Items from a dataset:
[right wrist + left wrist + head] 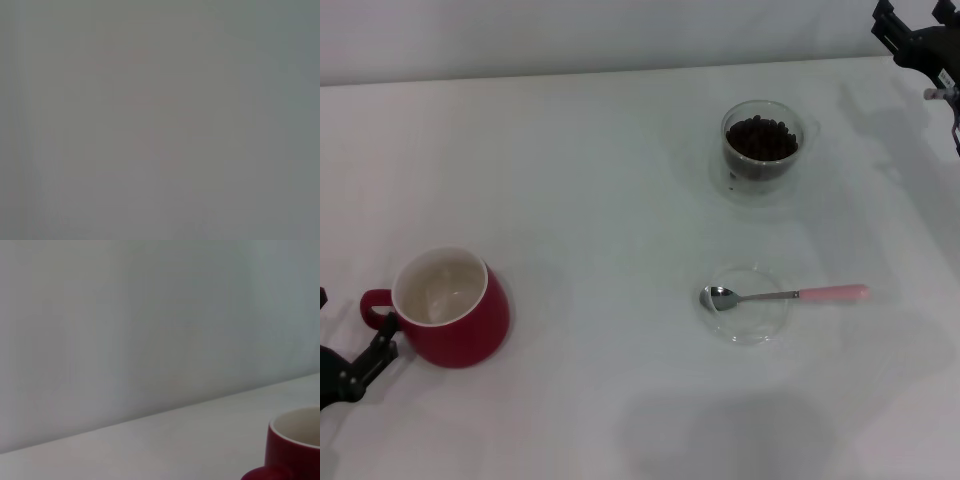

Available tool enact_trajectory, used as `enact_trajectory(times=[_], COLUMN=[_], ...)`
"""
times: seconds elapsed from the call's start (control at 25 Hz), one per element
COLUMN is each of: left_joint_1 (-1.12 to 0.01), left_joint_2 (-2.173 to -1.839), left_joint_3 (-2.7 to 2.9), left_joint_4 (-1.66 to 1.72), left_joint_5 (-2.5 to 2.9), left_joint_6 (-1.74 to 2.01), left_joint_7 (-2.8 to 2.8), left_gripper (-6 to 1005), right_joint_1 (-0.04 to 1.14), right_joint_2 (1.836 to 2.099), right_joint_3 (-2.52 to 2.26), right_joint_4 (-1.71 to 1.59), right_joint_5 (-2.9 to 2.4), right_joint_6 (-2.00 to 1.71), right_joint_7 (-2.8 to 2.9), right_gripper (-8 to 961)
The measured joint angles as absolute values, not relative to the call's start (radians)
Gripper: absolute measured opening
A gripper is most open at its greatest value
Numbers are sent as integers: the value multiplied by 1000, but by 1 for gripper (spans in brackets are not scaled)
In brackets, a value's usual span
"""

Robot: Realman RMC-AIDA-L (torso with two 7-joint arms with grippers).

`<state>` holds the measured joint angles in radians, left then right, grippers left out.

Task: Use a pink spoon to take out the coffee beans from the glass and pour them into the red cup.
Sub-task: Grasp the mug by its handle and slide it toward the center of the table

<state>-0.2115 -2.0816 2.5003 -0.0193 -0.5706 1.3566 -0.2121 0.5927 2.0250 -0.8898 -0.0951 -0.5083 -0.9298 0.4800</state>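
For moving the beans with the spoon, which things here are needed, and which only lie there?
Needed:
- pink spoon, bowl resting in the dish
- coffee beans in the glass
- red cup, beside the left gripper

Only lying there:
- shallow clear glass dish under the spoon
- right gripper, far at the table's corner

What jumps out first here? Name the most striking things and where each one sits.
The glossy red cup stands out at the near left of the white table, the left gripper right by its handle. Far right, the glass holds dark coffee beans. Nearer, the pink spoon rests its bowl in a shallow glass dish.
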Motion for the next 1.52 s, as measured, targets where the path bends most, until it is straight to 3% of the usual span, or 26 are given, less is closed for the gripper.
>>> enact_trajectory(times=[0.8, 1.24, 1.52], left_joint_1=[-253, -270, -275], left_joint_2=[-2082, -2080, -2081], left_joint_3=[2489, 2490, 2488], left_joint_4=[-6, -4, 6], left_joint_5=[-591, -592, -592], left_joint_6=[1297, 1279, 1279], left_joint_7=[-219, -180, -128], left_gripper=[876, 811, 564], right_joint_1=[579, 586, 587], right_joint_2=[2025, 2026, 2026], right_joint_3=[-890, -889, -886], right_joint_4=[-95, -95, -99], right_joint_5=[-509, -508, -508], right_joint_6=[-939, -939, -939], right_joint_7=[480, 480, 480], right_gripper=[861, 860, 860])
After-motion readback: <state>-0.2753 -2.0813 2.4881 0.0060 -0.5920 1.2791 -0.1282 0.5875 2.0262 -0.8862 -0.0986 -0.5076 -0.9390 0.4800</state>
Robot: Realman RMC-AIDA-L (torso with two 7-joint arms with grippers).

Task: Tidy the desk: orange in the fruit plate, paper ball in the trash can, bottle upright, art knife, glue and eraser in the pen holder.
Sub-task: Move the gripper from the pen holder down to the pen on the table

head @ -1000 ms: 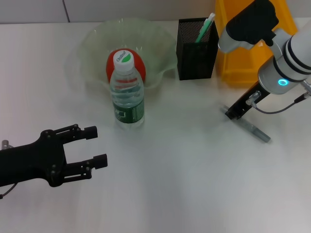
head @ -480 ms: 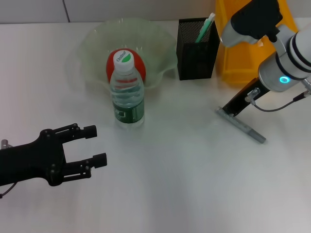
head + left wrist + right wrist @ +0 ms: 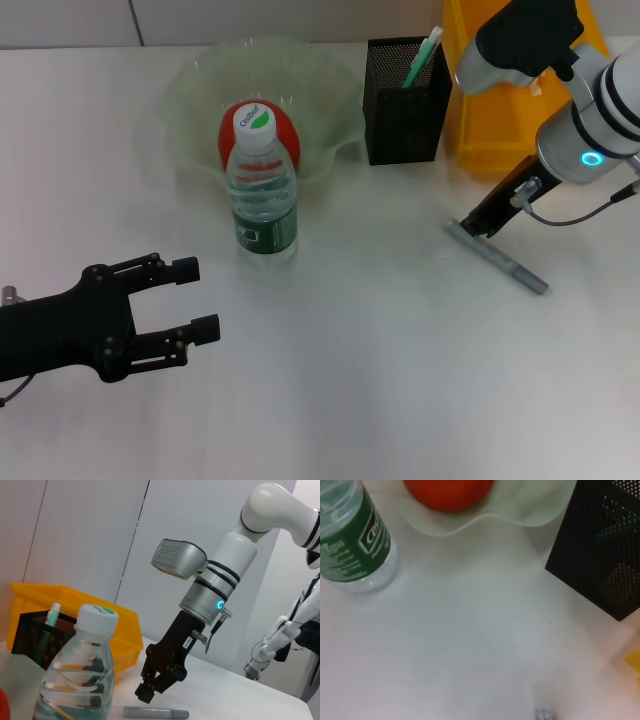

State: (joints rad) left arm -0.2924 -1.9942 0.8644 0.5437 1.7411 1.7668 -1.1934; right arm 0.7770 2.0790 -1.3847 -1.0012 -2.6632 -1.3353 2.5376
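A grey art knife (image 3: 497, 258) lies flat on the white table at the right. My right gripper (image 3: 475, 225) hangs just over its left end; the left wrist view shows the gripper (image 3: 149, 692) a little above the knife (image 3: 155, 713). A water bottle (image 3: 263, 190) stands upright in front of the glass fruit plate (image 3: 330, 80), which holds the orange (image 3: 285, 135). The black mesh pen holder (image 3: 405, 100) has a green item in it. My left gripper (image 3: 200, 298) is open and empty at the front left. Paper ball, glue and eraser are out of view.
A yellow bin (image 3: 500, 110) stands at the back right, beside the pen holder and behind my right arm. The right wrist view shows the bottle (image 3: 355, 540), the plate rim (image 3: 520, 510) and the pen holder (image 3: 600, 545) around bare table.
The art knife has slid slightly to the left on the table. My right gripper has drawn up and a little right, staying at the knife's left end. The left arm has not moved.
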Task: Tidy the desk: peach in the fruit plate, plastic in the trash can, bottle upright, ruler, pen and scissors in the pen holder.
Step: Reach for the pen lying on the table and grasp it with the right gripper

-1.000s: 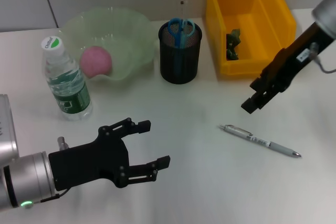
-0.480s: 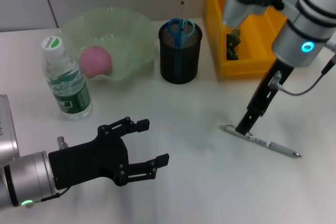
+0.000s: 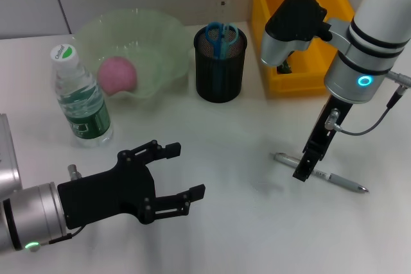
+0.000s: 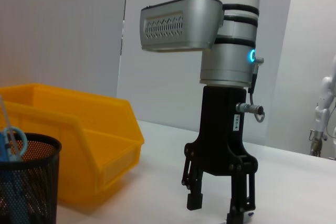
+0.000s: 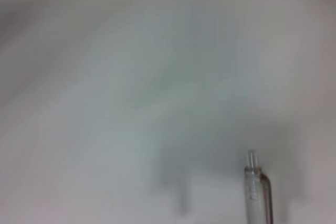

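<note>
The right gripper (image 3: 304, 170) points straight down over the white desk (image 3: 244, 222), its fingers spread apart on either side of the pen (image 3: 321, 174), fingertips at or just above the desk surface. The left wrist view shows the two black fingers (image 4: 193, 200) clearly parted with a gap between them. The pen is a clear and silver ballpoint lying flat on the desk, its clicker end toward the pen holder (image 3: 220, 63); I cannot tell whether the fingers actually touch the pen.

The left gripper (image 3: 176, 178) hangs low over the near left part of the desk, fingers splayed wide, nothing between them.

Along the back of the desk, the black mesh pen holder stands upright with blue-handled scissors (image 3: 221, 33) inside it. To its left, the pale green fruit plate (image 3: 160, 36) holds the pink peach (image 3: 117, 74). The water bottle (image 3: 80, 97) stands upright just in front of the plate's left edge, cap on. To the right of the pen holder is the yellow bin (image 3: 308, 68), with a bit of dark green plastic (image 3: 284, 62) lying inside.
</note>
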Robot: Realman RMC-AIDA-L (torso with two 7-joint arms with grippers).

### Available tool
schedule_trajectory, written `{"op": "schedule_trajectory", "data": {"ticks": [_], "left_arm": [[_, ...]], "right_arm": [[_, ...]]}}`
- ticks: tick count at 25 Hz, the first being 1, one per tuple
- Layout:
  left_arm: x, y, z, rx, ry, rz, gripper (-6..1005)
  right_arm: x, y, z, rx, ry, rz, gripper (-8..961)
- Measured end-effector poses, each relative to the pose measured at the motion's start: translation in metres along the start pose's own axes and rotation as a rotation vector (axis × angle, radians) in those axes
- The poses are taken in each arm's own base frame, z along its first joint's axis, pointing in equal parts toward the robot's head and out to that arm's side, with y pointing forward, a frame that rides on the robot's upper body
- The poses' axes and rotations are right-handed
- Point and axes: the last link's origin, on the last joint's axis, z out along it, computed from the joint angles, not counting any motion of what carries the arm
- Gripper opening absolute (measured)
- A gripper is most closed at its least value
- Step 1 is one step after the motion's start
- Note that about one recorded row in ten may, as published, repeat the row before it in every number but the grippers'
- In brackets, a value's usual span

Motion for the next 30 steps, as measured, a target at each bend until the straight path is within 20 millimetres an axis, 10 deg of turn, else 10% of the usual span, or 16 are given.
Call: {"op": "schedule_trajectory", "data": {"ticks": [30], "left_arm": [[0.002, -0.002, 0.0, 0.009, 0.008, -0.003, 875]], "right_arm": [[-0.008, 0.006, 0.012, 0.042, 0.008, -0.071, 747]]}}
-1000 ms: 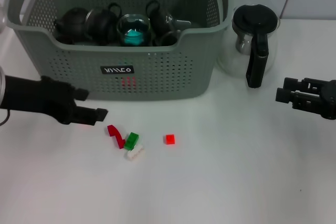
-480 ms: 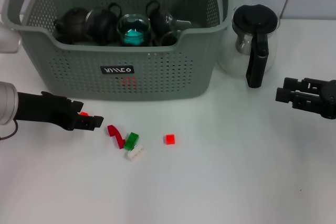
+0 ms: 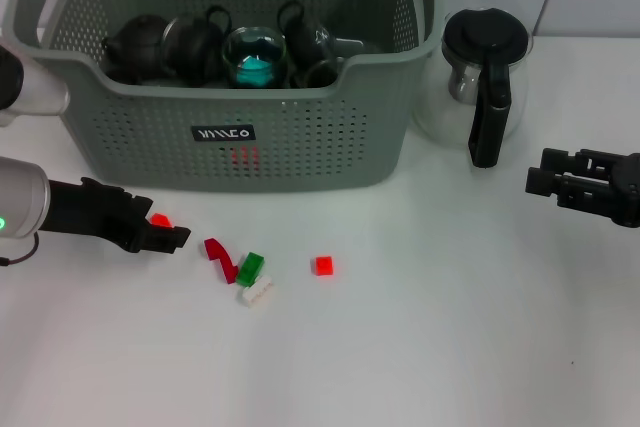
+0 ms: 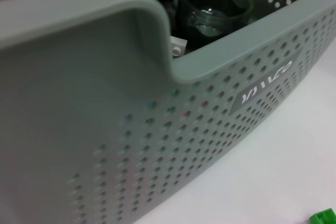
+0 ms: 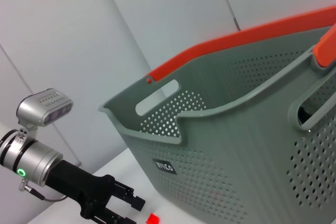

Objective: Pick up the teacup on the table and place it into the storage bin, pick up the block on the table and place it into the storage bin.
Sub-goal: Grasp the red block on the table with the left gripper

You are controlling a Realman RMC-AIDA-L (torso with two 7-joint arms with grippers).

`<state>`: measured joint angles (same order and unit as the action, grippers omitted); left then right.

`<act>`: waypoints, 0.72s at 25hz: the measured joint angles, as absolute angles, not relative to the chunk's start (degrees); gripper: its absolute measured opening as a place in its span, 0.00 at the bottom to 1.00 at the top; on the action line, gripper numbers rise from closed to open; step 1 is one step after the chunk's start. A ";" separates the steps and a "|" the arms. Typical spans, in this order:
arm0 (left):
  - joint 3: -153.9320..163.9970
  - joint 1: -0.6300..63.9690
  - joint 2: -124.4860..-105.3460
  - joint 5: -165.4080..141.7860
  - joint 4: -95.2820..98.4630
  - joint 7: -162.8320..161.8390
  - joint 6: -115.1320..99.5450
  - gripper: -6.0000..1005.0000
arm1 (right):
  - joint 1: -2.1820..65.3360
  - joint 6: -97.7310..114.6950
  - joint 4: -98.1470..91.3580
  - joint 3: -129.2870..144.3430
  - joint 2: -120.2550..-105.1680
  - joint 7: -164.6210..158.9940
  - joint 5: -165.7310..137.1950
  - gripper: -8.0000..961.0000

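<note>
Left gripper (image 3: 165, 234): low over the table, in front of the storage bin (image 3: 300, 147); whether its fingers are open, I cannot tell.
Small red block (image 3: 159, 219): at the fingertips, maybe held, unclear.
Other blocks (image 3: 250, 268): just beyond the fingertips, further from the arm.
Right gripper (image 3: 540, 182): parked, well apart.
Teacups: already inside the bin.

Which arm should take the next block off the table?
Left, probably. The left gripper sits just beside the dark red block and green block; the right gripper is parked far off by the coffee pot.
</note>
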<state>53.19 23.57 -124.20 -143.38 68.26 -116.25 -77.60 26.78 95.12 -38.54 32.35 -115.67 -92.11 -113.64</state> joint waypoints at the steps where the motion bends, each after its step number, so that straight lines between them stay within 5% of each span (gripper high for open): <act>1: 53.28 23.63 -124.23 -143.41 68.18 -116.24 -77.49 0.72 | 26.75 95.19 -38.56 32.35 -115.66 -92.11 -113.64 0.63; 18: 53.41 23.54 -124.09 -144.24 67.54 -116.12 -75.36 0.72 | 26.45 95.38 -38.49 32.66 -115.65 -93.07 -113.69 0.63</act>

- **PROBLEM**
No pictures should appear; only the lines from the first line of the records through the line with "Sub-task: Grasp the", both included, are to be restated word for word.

- **EXERCISE OUTPUT**
[right wrist + left wrist + head] 

Available tool enact_trajectory, used as `enact_trajectory(times=[_], COLUMN=[_], ...)`
"""
times: seconds elapsed from the call's start (control at 25 Hz), one per element
COLUMN is each of: left_joint_1 (-1.12 to 0.01), left_joint_2 (-2.173 to -1.839), left_joint_3 (-2.7 to 2.9), left_joint_4 (-1.66 to 1.72), left_joint_5 (-2.5 to 2.9), left_joint_6 (-1.74 to 2.01), left_joint_7 (-2.8 to 2.8), left_gripper (-6 to 1005), right_joint_1 (-0.04 to 1.14), right_joint_2 (1.836 to 2.099), right_joint_3 (-2.52 to 2.26), right_joint_4 (-1.71 to 1.59), right_joint_5 (-2.9 to 2.4), right_joint_6 (-2.00 to 1.71), right_joint_7 (-2.8 to 2.9), right_gripper (-8 to 961)
The measured joint angles as absolute values, not relative to the call's start (radians)
Gripper: absolute measured opening
A gripper is most open at its greatest value
Numbers are sent as integers: the value multiplied by 1000, but by 1 for gripper (spans in brackets are not scaled)
In brackets, a value's usual span
"""

Robot: Realman RMC-AIDA-L (torso with two 7-joint arms with grippers).

`<state>` holds the measured joint angles in radians, left then right, grippers left out.

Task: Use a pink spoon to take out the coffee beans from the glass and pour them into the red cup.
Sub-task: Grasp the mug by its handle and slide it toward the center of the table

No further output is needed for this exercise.